Fundraising is done online. In most cases, the organization communicates around its project, notably by providing its whitepaper (the roadmap outlining the goal and the different stages of the project), by presenting the team that develops the token, its source code, the terms of issue, etc…
An ICO is therefore an alternative means of financing a company: in this new business model, the approach to the blockchain startup market is centered on the circular economy and the needs of a well-defined ecosystem. ICO usually starts before the project is completed, so investors are totally dependent on its eventual success. The participants are therefore often sympathizers (who through this direct involvement will have a natural tendency to defend the project and become involved in it) and speculators motivated by the profit that may be generated if the value of the tokens purchased exceeds the ICO price. Thanks to cryptomoney, anyone can therefore bet the amount he wants on the project he wants.
The issued tokens can confer to the holder dividends on any profits generated by the startup, or voting rights, etc… We distinguish by convention two main categories of tokens of value:
- Tokens with a specific function in the business model of the issuing company (utility tokens). For example, they can be the only means of payment for certain services offered by the company.
- Securities tokens: Tokens that give the right to dividends related to the profits generated by the issuing company (securities tokens). They are very similar to financial securities, so the legislation governing them will probably be more restrictive.
The ICO is therefore a means, a beginning and not an end.
Source: Fundraised via ICOs between 2013 and 2016 – Source: Smith + Crown
Operation of an ICO:
- Presentation of the project: whitepaper, objectives, roadmap, team and previous experience of its members,
- The dynamics of the ICO is set up by the team: duration of the crowd sale, setting of an upper limit (cap) or not, allocation of tokens,
- Announcement of the fundraising via the media and social networks,
- Fundraising in cryptography (typically via Bitcoin or Ether),
- End of the ICO and launch of the project: the token is listed on the exchange platforms that accept it.
- ICOs are risky and unregulated fundraising, generally there are no guarantees for the investor.
- It is much more difficult for an investor to get an idea of the relevance and quality of a startup rather than an existing company that has already marketed several products. The reliability of the team around the project under consideration is therefore a very important parameter.
- The real usefulness of a new token is not always up to the promises made.
- Many hackers use all possible and unimaginable phishing techniques such as identity theft to mislead the investor and steal his private keys during ICOs. Paranoia is the order of the day.
- This type of investment is therefore reserved for seasoned, risk-averse, responsible investors, investing funds they can afford to lose.
Some examples of ICOs:
Early readers may remember Gold Fever 2.0 and the series of articles dedicated to NXT and its incredible fundraising!

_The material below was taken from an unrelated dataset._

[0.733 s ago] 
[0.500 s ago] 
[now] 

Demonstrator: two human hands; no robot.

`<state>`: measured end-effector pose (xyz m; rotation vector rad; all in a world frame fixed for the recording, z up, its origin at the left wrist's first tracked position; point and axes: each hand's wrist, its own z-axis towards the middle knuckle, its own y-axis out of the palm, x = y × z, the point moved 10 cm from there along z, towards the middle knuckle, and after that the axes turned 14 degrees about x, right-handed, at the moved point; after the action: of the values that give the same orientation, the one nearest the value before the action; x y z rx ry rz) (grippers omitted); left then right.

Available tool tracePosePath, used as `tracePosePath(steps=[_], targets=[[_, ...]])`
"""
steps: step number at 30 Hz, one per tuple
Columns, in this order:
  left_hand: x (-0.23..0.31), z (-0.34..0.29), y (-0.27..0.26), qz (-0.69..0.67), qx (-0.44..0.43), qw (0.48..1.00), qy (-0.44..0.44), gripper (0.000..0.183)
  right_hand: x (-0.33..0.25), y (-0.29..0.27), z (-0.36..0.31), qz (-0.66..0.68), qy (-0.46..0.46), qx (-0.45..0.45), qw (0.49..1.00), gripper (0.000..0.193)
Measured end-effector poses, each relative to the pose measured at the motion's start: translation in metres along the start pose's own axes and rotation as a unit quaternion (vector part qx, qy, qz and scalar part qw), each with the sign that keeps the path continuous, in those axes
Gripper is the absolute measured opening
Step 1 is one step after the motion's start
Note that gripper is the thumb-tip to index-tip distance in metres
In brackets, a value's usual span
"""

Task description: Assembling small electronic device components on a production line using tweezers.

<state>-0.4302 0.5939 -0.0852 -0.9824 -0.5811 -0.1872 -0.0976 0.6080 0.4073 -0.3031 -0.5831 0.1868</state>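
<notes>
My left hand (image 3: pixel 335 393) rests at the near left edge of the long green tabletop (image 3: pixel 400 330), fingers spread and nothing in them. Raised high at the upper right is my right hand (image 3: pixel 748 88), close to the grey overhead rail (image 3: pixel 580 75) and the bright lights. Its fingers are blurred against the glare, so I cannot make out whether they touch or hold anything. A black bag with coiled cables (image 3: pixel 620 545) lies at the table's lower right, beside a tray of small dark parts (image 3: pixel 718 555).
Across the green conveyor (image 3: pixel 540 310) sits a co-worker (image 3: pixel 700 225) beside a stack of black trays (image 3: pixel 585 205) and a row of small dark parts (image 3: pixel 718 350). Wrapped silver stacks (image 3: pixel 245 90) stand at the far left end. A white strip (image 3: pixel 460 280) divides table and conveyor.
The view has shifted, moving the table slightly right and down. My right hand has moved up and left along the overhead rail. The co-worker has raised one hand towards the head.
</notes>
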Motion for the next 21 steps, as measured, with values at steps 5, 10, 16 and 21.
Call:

The first project that was funded through an ICO was Mastercoin, now Omni. The crowdsale of the Scottish startup attracted in 2013 about 5000 bitcoins of investment. As for the MaidSafe project developed via their platform, the ICO raised over $7 million in funding.
The Ethereum project is obviously a typical example of a successful ICO: with the equivalent of more than $18 million invested at the base, Ethereum’s total capitalization represents nearly $4 billion to date.
The most infamous ICO to date remains the DAO: after an extraordinary fundraising (more than $150M, the absolute record), a hacker detected a flaw in the source code and ended the adventure by siphoning off part of the ethers invested. The Ethereum community then decided on a controversial hard fork in order to reimburse the investors; this decision was controversial and divided the blockchain in two. The DAO case should serve as a warning to both the team organizing an ICO and the investor who subscribes to it!
This new series of articles will present the fundraising events that caught the attention of the BitConseil team. While some team members may have participated as individuals, this is not investment advice but information about different projects using a new model of participatory financing. Bit Conseil disclaims any responsibility for the possible loss of funds that could be linked to a project presented in this section.